Reported: 2012-08-10 15:45 UTC by Florian Weimer
Modified: 2014-07-05 09:34 UTC (History)
4 users (show)

Fixed In Version: pcp-3.9.5-1.el6
Doc Type: Bug Fix
Doc Text:
Clone Of:
Environment:
Last Closed: 2014-07-01 23:27:16 UTC
Type: Bug
Embargoed:


Attachments (Terms of Use)

Description Florian Weimer 2012-08-10 15:45:20 UTC
Both POSIX and glibc have a rather restricted set of functions which can be called from a signal handler.  Functions like ctime(), printf() etc. are not permitted and tend to cause additional crashes if something goes wrong, obscuring the actual crash information and reducing the usefulness of coredumps.
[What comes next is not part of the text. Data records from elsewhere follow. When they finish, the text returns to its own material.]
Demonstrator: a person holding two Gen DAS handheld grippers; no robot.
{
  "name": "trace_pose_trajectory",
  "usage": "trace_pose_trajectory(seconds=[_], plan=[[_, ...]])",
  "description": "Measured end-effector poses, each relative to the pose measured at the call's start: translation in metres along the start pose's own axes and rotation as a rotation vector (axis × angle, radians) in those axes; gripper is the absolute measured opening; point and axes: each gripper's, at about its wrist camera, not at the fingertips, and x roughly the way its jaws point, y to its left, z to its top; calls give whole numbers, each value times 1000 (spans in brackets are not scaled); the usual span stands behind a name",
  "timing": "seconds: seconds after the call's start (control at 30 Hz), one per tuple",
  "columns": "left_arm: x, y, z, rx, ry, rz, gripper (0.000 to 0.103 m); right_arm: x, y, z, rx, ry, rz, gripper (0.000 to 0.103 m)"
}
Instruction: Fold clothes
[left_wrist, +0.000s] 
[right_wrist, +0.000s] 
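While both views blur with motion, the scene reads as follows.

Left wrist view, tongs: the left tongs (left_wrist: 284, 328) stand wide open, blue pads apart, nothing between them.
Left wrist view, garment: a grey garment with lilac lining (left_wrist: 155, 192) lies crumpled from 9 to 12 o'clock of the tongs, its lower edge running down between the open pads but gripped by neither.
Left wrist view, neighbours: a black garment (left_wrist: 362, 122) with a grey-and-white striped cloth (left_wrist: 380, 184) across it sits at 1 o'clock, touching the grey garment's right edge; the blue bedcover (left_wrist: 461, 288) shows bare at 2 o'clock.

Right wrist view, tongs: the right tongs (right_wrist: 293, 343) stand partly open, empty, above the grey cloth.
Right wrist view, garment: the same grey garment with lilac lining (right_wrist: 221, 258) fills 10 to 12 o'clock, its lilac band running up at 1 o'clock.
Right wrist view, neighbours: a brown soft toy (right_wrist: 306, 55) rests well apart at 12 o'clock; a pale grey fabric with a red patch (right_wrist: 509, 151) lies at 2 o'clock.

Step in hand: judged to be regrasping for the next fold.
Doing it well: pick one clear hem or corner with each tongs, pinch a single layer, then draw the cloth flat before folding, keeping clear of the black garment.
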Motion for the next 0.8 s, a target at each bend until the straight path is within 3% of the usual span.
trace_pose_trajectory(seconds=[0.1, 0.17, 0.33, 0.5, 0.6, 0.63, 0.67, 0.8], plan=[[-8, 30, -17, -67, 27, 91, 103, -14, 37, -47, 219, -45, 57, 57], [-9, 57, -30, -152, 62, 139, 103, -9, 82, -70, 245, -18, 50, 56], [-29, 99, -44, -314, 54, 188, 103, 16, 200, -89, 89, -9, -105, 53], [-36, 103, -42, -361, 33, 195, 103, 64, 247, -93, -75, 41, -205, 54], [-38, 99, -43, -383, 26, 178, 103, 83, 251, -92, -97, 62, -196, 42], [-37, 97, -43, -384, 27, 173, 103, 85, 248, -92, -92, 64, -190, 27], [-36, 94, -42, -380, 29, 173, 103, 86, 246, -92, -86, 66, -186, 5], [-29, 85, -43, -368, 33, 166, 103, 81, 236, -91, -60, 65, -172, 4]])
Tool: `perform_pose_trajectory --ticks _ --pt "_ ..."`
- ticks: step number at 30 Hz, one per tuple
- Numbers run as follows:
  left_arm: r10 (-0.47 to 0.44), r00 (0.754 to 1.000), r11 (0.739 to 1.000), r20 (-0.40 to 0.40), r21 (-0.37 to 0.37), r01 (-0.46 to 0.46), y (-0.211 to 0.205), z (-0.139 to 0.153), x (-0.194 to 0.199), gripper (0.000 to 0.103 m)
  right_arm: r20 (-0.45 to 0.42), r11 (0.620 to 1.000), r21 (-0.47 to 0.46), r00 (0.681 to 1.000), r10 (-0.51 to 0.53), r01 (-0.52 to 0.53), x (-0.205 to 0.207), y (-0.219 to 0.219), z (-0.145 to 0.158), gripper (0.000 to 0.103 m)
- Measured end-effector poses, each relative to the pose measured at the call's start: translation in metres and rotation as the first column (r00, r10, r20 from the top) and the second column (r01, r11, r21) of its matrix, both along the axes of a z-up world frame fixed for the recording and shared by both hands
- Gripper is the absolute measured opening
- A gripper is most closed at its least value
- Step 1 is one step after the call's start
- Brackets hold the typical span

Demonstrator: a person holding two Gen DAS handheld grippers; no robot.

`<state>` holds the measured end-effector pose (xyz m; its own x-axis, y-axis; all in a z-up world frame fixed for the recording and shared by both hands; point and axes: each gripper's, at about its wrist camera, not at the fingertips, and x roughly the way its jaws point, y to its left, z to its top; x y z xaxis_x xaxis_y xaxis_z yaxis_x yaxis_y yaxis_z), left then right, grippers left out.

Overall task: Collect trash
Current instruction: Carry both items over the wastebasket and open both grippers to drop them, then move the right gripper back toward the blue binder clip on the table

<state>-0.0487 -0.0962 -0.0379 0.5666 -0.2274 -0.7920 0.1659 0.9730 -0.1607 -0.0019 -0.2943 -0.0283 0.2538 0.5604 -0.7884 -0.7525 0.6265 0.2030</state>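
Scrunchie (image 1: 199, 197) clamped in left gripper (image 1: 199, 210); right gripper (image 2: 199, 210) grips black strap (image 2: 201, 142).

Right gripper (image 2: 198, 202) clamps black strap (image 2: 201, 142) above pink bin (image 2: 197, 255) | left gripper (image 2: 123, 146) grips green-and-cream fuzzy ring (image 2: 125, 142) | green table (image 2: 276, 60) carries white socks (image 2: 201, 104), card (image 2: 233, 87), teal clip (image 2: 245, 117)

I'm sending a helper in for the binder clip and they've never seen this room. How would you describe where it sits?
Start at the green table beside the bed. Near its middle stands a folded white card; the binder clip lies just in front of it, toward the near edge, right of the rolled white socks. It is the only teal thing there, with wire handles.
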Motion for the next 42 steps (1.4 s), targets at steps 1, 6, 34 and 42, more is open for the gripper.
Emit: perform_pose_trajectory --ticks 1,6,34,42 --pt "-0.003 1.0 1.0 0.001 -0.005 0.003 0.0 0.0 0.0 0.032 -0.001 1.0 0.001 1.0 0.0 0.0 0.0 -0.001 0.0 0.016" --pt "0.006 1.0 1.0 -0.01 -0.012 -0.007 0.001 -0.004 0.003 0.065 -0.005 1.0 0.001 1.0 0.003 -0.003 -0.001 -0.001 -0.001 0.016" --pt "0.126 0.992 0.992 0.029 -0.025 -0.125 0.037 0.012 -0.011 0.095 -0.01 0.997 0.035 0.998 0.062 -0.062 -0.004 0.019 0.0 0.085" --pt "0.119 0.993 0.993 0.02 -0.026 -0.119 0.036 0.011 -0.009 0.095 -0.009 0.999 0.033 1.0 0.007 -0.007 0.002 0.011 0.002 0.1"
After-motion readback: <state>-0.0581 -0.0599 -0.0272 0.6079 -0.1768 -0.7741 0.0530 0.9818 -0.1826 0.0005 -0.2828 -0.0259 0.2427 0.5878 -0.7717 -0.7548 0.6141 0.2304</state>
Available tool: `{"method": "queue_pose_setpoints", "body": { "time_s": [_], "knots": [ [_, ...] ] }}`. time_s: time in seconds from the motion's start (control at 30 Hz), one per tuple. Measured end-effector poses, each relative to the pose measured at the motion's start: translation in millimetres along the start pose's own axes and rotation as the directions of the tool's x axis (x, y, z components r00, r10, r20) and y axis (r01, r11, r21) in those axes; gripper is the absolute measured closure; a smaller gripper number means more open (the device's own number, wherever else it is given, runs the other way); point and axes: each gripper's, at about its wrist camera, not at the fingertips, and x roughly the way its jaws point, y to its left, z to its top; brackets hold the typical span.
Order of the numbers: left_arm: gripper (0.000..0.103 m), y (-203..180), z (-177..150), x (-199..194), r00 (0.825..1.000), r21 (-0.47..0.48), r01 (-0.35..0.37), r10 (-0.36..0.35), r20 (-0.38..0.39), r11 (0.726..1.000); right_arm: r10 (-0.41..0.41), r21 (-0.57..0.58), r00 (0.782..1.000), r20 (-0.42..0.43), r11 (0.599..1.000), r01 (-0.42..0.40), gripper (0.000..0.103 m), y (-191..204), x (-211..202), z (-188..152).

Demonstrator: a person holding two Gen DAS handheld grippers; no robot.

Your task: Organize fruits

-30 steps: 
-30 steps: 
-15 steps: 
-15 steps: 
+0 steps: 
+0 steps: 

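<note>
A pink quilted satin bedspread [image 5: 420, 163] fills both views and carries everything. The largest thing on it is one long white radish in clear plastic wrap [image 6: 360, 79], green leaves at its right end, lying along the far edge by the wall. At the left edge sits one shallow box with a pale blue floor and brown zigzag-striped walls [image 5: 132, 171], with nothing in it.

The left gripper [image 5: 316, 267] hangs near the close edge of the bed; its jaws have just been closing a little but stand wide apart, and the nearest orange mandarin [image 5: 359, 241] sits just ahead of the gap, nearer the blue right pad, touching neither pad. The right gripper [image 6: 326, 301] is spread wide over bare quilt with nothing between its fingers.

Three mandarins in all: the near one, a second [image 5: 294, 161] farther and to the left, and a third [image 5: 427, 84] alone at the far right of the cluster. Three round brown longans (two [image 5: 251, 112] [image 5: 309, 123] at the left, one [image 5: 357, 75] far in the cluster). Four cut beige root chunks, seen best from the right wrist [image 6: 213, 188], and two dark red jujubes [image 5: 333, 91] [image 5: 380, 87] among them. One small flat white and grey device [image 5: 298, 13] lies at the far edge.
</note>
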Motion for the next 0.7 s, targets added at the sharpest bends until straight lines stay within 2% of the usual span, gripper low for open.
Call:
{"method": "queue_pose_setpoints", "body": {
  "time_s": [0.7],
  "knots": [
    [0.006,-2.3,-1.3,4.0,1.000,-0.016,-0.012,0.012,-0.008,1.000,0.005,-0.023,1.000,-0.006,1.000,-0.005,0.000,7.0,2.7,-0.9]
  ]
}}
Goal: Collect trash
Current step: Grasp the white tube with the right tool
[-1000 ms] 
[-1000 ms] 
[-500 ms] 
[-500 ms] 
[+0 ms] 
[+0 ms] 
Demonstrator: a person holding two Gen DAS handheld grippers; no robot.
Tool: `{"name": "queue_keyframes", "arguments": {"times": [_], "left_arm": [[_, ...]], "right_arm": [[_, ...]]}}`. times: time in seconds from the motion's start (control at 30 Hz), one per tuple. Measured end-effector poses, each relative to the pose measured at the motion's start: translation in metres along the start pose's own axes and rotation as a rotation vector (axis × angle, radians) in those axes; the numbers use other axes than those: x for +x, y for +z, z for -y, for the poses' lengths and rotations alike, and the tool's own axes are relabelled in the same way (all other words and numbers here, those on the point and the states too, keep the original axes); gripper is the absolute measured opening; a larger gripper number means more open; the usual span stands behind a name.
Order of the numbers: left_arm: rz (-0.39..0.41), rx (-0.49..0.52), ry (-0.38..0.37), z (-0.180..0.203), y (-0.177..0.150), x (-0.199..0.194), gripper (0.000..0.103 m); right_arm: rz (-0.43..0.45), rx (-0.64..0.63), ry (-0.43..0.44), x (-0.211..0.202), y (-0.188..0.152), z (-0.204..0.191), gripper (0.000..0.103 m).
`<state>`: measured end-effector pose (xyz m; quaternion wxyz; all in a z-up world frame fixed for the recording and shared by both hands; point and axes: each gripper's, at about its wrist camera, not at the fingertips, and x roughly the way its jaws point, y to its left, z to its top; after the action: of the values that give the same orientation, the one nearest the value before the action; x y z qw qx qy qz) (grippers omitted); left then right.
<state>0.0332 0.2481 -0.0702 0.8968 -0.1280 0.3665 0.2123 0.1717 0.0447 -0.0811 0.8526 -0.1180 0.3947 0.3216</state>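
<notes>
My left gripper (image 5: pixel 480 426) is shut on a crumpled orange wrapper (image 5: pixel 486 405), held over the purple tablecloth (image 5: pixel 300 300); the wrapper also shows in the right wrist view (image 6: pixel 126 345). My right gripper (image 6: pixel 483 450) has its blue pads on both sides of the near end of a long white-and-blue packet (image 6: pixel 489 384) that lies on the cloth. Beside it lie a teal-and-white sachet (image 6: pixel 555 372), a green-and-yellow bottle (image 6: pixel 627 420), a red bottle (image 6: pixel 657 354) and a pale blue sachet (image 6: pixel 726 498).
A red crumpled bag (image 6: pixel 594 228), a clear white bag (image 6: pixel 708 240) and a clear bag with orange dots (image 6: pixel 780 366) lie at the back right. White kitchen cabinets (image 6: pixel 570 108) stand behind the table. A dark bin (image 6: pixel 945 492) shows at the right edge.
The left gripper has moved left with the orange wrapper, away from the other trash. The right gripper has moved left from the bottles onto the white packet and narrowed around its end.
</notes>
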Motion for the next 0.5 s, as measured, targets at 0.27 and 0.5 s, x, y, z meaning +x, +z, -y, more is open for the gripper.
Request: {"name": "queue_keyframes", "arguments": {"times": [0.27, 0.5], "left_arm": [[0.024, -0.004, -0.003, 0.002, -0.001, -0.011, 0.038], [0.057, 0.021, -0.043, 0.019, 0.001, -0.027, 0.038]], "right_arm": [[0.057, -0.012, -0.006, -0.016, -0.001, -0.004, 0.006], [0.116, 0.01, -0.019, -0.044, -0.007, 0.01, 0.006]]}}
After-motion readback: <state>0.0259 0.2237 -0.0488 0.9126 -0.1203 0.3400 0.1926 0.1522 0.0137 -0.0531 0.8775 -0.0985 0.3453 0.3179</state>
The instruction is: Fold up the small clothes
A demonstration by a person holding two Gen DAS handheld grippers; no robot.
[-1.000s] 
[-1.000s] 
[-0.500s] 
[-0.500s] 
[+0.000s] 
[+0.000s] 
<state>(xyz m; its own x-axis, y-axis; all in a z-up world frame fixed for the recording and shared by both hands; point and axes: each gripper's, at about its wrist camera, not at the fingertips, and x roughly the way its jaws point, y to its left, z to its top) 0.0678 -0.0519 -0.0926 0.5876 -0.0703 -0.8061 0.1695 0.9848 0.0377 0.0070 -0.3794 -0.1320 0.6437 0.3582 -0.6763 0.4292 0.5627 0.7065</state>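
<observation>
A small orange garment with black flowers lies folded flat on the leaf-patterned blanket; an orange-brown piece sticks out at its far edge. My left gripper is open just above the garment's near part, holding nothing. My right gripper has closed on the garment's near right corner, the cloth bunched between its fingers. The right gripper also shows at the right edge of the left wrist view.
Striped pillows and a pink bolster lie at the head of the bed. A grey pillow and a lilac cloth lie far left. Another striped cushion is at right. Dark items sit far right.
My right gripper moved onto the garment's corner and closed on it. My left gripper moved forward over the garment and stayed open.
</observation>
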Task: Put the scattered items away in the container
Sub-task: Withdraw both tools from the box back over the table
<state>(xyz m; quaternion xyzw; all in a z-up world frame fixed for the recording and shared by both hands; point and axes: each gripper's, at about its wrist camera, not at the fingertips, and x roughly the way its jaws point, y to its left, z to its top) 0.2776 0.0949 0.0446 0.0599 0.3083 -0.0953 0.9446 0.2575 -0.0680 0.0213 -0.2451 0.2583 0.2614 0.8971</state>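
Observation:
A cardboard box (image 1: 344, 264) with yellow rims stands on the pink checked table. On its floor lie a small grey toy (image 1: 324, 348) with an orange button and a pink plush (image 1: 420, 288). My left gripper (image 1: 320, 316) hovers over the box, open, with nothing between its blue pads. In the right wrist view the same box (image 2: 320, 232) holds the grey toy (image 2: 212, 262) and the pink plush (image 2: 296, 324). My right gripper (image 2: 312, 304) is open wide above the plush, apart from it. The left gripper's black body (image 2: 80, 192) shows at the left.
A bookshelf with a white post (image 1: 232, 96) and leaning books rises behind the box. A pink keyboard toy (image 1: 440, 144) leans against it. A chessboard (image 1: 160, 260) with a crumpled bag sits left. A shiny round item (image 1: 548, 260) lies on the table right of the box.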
It's better to let abrt and similar system-wide mechanism handle such matters, I think.

Comment 1 Florian Weimer 2012-08-10 17:05:31 UTC
pmlogger has the same problem if PCP_DEBUG is defined.

Comment 2 Nathan Scott 2012-08-13 00:07:16 UTC
Most (if not all) of pmcd signal handling is defered - when a signal is recieved it usually sets a flag, resets the handler routine, and continues on.  Then, when pmcd breaks out of select() in its main loop, it tests these flags and acts on the signal recieved earlier.

So, I'm stupidly not seeing the issue here - which signals in particular did you observe the problem with?  (all of them, and I've missed something?)

thanks!

Comment 3 Frank Ch. Eigler 2012-08-13 00:17:18 UTC
Nathan, for example, src/pmcd/src/pmcd.c SigHupProc can call SignalReloadPMNS from within the signal handler, which does a metric boatload of work, though that appears only #ifndef IS_MINGW.  Maybe that's not important.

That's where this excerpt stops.